Social Architecture: The Frankfurt Kitchen

Among the vast treasures of the V&A Museum’s huge London Storehouse is an example of what is likely the world’s first fitted kitchen, and an important example of what its designer called “social architecture”—architecture aimed to serve masses of people, not just the wealthy.

Margarete Schütte-Lihotzky, the young Austrian architect who created it in 1926 for the public housing agency in Frankfurt, Germany, was a self-confessed non-cook. She created the design after hours and hours of conversation with working-class women about what they needed to make their unpaid labor more efficient and hygienic.

The result, which was installed in more than 10,000 apartments in Frankfurt, included pull-out chopping boards, easily-cleaned surfaces, built-in bins and cupboards and all installed for easiest reach despite the small space allotted to it.

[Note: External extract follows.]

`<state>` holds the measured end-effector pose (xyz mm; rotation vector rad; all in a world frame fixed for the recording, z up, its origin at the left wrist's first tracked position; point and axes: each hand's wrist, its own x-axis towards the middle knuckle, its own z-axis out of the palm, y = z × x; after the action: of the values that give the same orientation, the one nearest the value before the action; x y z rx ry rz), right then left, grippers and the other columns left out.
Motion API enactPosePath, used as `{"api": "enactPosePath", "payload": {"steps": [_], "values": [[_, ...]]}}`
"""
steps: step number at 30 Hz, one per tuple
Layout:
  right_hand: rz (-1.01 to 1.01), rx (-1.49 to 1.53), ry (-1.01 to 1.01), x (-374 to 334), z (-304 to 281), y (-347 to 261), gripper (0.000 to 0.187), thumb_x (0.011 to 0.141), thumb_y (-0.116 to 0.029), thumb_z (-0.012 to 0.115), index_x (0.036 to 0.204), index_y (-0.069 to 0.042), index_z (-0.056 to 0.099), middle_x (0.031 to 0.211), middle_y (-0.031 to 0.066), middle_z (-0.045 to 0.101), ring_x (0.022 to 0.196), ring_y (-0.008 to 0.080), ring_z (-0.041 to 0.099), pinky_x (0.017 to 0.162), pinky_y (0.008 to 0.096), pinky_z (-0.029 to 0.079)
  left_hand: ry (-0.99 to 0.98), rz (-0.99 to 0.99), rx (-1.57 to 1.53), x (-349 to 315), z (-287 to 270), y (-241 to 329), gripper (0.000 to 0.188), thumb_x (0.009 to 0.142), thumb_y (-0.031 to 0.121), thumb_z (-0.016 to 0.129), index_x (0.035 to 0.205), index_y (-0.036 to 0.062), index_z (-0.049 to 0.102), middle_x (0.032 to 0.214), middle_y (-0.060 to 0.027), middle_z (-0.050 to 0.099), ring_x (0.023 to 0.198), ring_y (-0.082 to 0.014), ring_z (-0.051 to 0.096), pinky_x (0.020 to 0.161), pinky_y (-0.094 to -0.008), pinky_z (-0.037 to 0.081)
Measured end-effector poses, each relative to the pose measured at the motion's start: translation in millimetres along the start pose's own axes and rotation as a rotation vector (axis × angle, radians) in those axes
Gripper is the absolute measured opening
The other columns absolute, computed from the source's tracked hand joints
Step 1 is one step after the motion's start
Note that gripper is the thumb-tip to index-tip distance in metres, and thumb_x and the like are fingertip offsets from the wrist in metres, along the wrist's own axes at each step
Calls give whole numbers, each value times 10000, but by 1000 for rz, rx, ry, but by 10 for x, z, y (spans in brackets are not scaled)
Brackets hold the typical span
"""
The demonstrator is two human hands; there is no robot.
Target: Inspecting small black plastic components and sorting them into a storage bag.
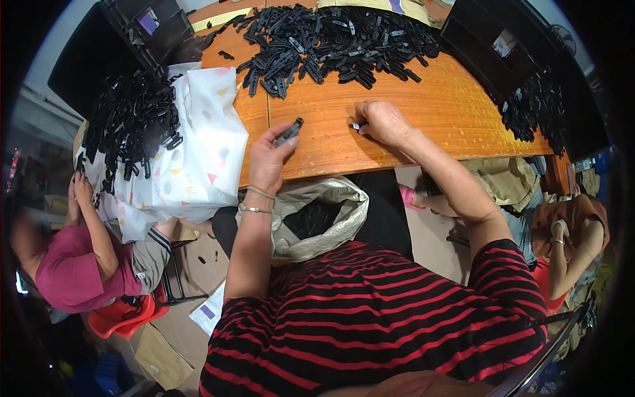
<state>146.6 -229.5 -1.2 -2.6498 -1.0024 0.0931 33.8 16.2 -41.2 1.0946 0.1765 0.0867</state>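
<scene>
- Wooden table [324, 126]: beyond the light woven sack [356, 208], which is my landmark.
- Black-part pile [344, 46]: on the table, straight out past the sack, well apart from both hands.
- Sack: mouth open, dark contents inside.
- Left hand [268, 155]: beyond the sack's left edge, thumb and fingers pinching one dark part.
- Right hand [381, 122]: beyond the sack's right side, back of hand up, fingers curled in around a small piece; exact fingertip contact hidden.
- Dark part [289, 132]: beyond the sack's left edge, between left thumb and fingers, far end projecting past the fingertips.
- Small piece [355, 126]: beyond the sack's right side, poking out leftward from right fingers.
</scene>
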Motion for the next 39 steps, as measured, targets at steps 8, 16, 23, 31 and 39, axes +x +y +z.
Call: {"api": "enactPosePath", "payload": {"steps": [8, 16, 23, 31, 39], "values": [[237, 387, 32, -72, -140, -312, 235, 723, -97, 766, 873, 3, 617, 775, 123, 653, 728, 247, 627, 636, 345, 485, 24, 131, 402, -153, 300, -11, 218, 878, 3, 598, 1092, -36, 578, 915, -102, 659, 746, -122, 658, 616, -207, 540], [-230, 386, 273, -152, -179, -839, 235, 693, -119, 754, 852, -32, 605, 843, 132, 608, 766, 330, 623, 650, 403, 491, -112, 124, 298, -230, 449, 53, 219, 857, -25, 600, 1070, -54, 554, 916, -95, 646, 761, -115, 651, 641, -207, 536], [-392, 315, 274, -179, -177, -880, 227, 711, -60, 737, 891, -32, 601, 876, 112, 584, 779, 304, 624, 634, 375, 498, -105, 33, 228, -275, 412, 129, 221, 842, -69, 562, 1059, -91, 536, 949, -137, 641, 794, -168, 678, 669, -219, 558], [-360, 321, 197, -159, -223, -802, 199, 756, -48, 705, 930, -22, 612, 856, 122, 628, 753, 298, 635, 631, 362, 508, -152, -48, 199, -277, 444, 123, 212, 859, -37, 573, 1064, -82, 539, 953, -128, 645, 808, -178, 682, 690, -220, 559], [-396, 323, 234, -131, -155, -806, 179, 743, -33, 712, 899, -20, 624, 860, 112, 618, 771, 290, 632, 634, 354, 508, -134, -53, 174, -274, 438, 167, 220, 865, -25, 575, 1076, -71, 530, 953, -127, 645, 815, -167, 678, 688, -213, 550]]}}
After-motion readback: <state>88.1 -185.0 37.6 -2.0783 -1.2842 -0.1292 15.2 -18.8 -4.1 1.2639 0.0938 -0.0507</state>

Margarete Schütte-Lihotzky became so widely associated with her kitchen ‘revolution’ that she later in life insisted to people that “I am not a kitchen!” and in fact she was much more. Outside her professional life, which included years of work in Germany, Austria, the Soviet Union, Turkey and Cuba, she remained politically active until her death in 2000 at age 103. During World War II, she returned from Turkey to Austria as a member of the communist resistance to Hitler; she spent several years in Nazi prisons before being liberated in 1945.